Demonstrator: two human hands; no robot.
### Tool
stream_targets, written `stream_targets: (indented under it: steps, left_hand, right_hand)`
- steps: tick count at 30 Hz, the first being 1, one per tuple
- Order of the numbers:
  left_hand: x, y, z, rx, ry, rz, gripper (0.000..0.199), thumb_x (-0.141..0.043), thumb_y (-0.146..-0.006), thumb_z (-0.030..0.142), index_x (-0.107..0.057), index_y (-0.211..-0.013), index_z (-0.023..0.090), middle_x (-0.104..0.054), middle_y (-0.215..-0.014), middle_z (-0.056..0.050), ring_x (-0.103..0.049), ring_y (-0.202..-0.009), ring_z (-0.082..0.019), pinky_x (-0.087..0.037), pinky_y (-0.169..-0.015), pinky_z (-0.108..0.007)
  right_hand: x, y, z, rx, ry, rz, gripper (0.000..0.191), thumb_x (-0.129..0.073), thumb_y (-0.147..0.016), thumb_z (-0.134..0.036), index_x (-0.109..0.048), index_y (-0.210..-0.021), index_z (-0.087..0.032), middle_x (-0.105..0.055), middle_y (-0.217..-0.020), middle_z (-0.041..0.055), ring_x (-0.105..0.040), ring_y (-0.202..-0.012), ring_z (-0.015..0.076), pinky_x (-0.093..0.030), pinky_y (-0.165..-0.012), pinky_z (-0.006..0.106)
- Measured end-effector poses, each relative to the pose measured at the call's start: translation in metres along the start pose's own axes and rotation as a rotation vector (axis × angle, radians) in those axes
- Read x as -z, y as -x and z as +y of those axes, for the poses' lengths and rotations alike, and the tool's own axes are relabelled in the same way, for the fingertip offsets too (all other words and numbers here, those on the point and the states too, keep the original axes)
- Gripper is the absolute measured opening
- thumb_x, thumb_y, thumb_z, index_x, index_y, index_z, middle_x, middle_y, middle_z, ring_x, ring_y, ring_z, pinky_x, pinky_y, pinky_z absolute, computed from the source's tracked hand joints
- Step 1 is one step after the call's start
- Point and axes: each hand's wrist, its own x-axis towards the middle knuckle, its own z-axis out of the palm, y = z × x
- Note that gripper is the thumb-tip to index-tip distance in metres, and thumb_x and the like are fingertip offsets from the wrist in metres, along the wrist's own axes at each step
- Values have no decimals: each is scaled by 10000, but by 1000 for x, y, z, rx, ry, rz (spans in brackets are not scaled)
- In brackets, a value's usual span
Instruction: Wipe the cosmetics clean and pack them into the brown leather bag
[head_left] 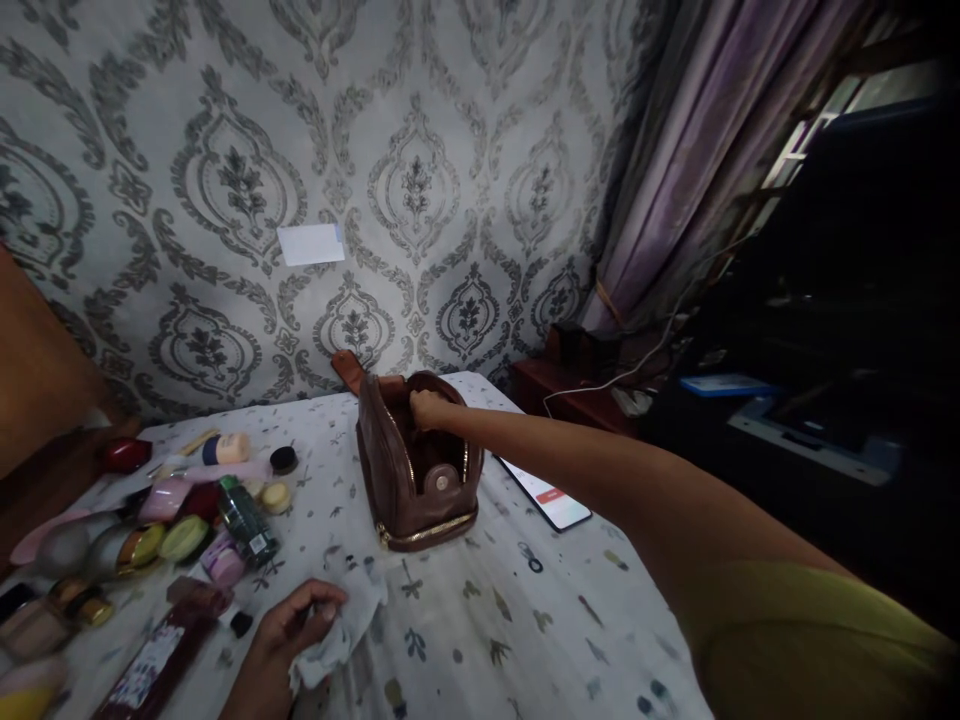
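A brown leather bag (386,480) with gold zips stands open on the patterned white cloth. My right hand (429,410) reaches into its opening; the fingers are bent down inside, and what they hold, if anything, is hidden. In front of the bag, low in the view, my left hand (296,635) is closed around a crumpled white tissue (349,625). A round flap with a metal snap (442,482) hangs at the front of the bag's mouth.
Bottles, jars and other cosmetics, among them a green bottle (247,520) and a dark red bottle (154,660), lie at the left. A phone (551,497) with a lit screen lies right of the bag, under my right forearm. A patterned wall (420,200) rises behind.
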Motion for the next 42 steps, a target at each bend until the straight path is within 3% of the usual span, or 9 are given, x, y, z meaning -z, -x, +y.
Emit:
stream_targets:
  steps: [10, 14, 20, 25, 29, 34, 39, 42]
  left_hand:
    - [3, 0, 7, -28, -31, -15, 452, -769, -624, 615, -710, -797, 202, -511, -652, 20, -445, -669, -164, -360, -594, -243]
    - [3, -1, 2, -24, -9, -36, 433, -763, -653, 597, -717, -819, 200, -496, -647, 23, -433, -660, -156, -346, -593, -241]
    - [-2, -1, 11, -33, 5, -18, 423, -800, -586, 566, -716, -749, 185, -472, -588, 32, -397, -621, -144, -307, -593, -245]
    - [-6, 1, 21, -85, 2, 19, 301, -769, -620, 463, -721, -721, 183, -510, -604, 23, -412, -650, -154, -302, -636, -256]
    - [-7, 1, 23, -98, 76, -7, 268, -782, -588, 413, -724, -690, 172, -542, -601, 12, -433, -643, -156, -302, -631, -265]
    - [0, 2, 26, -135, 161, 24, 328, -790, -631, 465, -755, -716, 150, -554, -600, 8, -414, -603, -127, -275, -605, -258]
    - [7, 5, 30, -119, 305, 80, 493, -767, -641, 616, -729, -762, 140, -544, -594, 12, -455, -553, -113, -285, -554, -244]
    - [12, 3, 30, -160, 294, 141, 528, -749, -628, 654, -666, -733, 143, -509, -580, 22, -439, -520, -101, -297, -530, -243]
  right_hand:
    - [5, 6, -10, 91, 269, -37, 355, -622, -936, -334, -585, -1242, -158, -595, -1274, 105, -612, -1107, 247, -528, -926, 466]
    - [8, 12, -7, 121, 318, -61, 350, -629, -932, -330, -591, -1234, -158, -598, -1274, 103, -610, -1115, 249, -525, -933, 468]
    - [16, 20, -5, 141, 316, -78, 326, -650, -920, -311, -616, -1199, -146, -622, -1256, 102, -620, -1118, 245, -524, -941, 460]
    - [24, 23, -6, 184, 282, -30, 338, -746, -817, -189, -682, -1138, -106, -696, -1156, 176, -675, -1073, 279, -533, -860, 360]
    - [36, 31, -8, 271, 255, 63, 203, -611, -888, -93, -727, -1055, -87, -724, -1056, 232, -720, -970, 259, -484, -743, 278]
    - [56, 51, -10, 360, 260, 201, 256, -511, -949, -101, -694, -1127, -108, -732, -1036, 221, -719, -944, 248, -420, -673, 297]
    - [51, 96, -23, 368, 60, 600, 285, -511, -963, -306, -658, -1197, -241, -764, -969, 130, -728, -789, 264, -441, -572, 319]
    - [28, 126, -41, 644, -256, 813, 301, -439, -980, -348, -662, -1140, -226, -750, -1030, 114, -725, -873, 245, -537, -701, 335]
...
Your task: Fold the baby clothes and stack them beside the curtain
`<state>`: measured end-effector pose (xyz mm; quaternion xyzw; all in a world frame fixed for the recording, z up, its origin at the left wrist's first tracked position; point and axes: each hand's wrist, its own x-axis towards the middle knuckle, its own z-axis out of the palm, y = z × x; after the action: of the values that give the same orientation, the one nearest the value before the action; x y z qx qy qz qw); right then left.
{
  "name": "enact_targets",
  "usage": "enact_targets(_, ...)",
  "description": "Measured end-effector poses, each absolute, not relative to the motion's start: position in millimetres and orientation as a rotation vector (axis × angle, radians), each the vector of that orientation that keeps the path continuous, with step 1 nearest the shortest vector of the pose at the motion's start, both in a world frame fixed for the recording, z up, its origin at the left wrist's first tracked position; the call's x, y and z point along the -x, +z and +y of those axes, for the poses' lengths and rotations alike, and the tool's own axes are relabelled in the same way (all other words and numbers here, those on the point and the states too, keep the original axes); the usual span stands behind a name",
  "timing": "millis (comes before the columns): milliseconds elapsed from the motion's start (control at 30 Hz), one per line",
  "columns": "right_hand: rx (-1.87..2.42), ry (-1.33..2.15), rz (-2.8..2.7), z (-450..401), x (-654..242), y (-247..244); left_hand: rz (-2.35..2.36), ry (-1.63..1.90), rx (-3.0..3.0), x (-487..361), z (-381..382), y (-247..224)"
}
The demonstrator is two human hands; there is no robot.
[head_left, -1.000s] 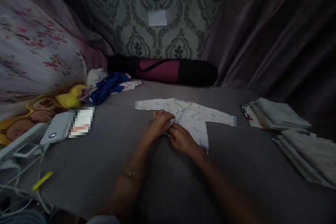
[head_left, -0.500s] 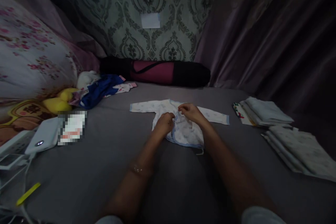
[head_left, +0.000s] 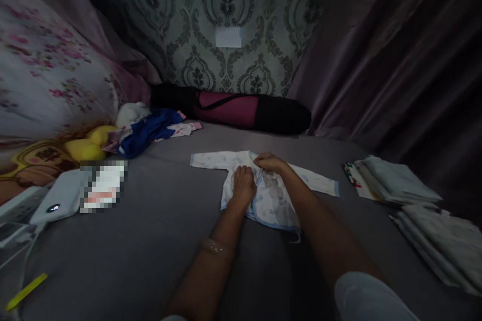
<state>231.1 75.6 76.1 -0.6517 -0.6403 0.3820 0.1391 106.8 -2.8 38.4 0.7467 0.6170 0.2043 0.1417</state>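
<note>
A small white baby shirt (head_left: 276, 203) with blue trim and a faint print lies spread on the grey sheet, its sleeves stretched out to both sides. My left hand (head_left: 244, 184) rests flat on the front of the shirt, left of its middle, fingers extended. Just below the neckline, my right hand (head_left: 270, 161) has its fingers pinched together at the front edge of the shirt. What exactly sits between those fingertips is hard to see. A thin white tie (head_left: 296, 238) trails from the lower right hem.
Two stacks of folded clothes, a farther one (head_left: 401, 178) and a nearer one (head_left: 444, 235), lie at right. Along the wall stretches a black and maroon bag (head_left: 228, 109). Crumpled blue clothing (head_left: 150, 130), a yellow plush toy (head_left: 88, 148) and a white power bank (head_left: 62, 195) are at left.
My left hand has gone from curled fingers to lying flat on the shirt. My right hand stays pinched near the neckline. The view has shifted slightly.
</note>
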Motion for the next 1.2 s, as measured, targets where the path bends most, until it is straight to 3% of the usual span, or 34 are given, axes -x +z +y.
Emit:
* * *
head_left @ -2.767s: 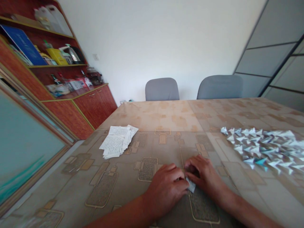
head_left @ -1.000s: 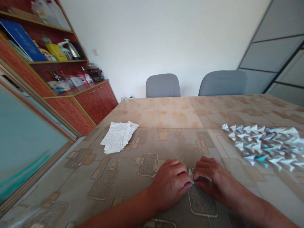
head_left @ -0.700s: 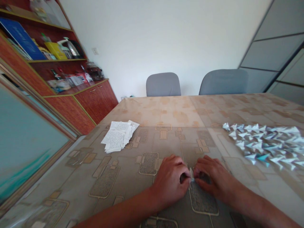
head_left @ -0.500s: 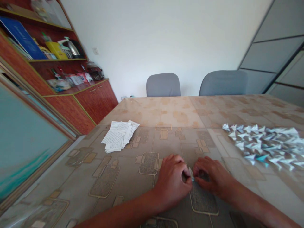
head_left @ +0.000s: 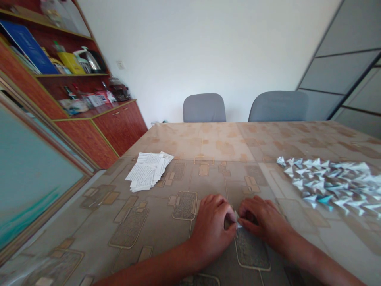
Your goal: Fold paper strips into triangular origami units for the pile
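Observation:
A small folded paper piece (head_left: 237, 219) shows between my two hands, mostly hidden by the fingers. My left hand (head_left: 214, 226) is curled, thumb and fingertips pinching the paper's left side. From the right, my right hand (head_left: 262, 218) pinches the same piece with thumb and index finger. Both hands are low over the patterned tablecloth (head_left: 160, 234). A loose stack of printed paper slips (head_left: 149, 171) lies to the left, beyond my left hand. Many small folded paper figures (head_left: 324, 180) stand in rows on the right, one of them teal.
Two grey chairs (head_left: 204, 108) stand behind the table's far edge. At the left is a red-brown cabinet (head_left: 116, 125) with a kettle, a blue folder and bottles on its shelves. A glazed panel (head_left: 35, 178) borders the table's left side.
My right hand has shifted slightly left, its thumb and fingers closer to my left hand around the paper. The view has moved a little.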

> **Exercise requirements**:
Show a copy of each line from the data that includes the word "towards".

> **Solution to this exercise**:
- Point and axes: each hand's wrist, its own x-axis towards the middle knuckle, its own z-axis out of the palm, y = z × x
`<state>`: measured end-effector pose (xyz mm; quaternion xyzw; all in a world frame fixed for the recording, z up, its origin at the left wrist's first tracked position; point and axes: each hand's wrist, its own x-axis towards the middle knuckle, its own z-axis out of the palm, y = z × x; after the action: of the values that give the same orientation, the one nearest the value before the action; x y z qx qy qz qw); right then left.

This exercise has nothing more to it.